* _Recorded data_
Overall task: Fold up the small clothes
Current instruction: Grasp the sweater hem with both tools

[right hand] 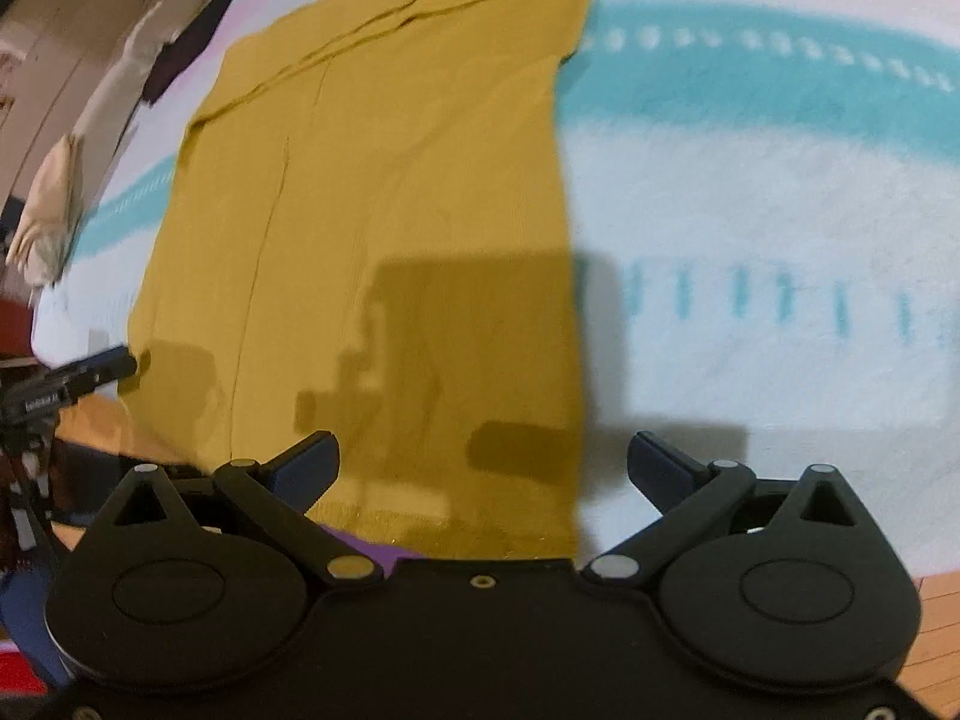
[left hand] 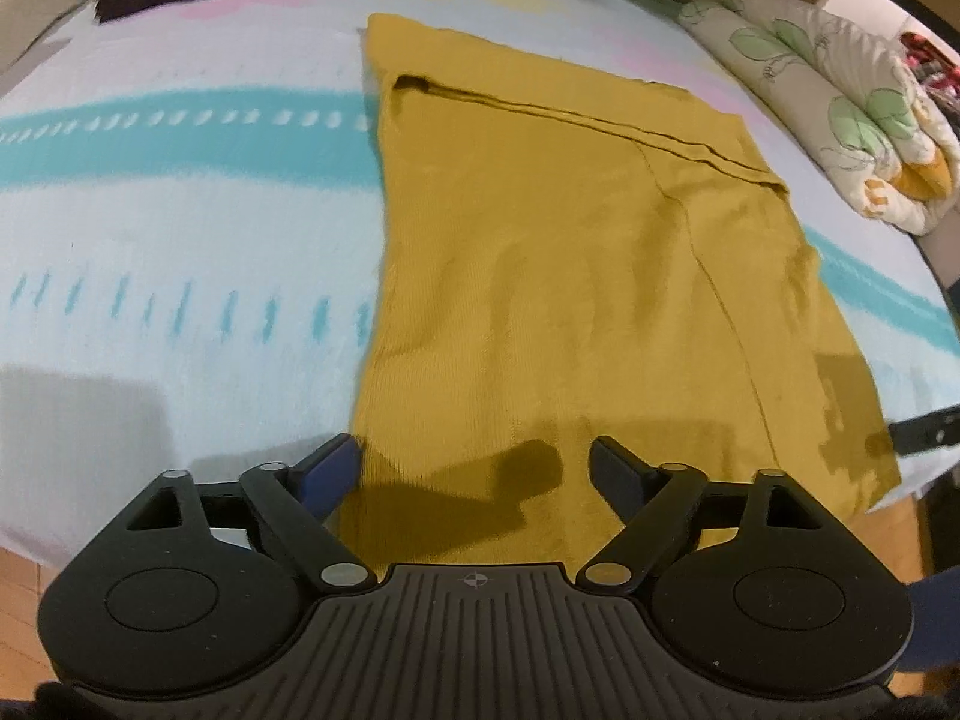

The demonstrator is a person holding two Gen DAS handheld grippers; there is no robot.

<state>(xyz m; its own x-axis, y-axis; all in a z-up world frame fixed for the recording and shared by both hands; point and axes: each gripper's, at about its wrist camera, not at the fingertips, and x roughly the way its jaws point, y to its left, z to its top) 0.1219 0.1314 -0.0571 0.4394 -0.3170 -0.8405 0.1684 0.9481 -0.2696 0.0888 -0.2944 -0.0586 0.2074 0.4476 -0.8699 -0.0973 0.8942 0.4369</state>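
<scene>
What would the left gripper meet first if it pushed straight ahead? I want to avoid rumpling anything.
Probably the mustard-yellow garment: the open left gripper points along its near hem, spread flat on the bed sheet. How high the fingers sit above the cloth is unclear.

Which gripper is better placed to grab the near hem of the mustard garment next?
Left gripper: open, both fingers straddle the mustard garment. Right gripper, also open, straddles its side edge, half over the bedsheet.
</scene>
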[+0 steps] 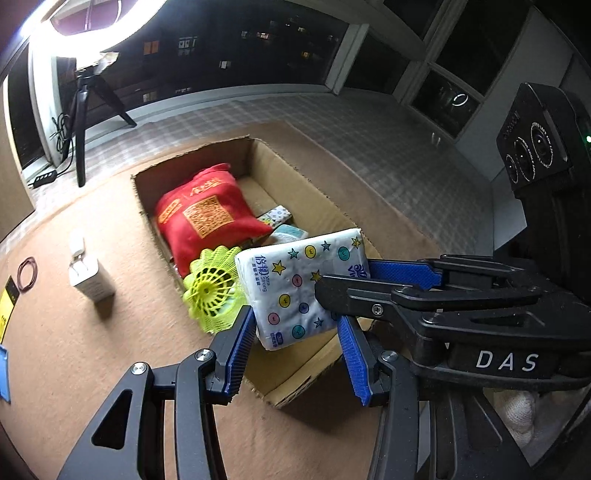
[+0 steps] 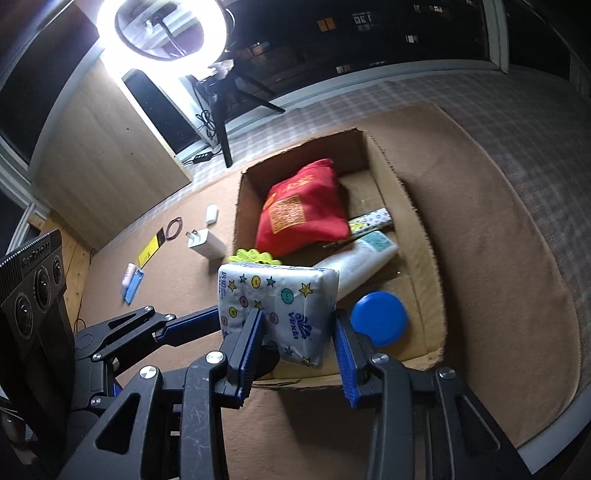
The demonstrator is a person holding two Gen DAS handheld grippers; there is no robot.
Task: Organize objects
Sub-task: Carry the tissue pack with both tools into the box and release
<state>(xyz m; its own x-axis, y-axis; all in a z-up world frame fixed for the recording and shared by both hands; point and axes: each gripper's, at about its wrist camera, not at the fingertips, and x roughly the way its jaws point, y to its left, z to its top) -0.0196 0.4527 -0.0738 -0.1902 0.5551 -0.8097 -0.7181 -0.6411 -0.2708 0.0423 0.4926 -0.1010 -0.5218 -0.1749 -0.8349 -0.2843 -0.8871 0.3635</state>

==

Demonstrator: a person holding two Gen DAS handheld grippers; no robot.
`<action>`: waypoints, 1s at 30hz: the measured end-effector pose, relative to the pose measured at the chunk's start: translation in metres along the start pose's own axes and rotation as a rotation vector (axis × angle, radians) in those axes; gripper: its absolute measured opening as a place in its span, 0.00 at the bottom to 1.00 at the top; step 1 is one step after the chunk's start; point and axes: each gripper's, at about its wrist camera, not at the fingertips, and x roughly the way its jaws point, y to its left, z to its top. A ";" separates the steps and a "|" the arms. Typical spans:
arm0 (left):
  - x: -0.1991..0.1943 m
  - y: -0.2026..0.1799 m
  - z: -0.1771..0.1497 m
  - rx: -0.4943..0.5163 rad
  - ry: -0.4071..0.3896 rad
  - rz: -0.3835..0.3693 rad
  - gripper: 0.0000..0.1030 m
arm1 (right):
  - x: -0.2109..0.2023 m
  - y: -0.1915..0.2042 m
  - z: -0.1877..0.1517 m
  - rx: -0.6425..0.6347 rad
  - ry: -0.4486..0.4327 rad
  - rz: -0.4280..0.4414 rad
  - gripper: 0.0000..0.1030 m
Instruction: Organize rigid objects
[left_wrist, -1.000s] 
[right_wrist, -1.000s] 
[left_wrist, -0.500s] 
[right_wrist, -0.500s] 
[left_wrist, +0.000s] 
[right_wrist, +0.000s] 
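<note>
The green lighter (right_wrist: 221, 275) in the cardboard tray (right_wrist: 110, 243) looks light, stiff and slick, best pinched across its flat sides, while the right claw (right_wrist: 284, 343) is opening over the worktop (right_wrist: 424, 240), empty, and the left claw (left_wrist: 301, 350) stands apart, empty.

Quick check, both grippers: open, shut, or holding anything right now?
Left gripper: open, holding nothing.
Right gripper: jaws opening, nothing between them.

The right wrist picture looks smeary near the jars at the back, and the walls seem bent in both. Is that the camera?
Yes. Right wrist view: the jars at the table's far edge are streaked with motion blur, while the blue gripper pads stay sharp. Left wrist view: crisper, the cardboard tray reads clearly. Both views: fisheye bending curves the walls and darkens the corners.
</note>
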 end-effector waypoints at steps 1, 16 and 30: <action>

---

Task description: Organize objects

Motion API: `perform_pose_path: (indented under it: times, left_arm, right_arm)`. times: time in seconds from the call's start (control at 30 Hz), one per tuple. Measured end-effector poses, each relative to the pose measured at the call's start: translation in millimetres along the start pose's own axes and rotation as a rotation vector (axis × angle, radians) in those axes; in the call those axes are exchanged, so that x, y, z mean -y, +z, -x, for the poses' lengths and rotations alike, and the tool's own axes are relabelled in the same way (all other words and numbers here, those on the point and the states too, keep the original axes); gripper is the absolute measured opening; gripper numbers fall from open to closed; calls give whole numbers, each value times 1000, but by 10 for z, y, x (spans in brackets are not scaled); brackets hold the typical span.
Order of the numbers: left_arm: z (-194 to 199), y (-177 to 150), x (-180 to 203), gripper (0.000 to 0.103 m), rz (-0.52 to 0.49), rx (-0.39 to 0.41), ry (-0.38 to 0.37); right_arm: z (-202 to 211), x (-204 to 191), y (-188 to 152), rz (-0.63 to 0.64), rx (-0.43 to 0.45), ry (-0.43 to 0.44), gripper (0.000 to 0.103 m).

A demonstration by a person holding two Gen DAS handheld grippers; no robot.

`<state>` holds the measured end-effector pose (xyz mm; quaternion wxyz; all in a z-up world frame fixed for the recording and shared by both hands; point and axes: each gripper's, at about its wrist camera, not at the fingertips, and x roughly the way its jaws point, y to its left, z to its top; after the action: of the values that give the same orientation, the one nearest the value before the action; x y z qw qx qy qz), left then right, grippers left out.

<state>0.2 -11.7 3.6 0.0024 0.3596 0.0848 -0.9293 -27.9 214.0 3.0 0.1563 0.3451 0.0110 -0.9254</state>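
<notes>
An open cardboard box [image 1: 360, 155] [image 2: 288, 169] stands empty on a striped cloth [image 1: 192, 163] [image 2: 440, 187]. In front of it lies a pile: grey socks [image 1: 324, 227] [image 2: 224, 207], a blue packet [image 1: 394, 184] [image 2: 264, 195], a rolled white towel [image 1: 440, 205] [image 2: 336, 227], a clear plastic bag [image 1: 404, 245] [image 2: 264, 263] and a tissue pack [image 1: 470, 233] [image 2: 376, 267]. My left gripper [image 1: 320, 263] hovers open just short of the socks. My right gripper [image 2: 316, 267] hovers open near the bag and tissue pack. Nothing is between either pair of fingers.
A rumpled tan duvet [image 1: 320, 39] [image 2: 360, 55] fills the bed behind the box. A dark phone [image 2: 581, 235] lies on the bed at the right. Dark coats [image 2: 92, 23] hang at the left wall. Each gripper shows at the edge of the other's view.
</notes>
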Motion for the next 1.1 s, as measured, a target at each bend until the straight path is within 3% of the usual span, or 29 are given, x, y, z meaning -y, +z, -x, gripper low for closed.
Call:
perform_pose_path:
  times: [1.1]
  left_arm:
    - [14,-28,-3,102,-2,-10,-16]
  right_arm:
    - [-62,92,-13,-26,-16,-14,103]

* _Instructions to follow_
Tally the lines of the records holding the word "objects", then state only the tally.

* _Output for this exercise_
3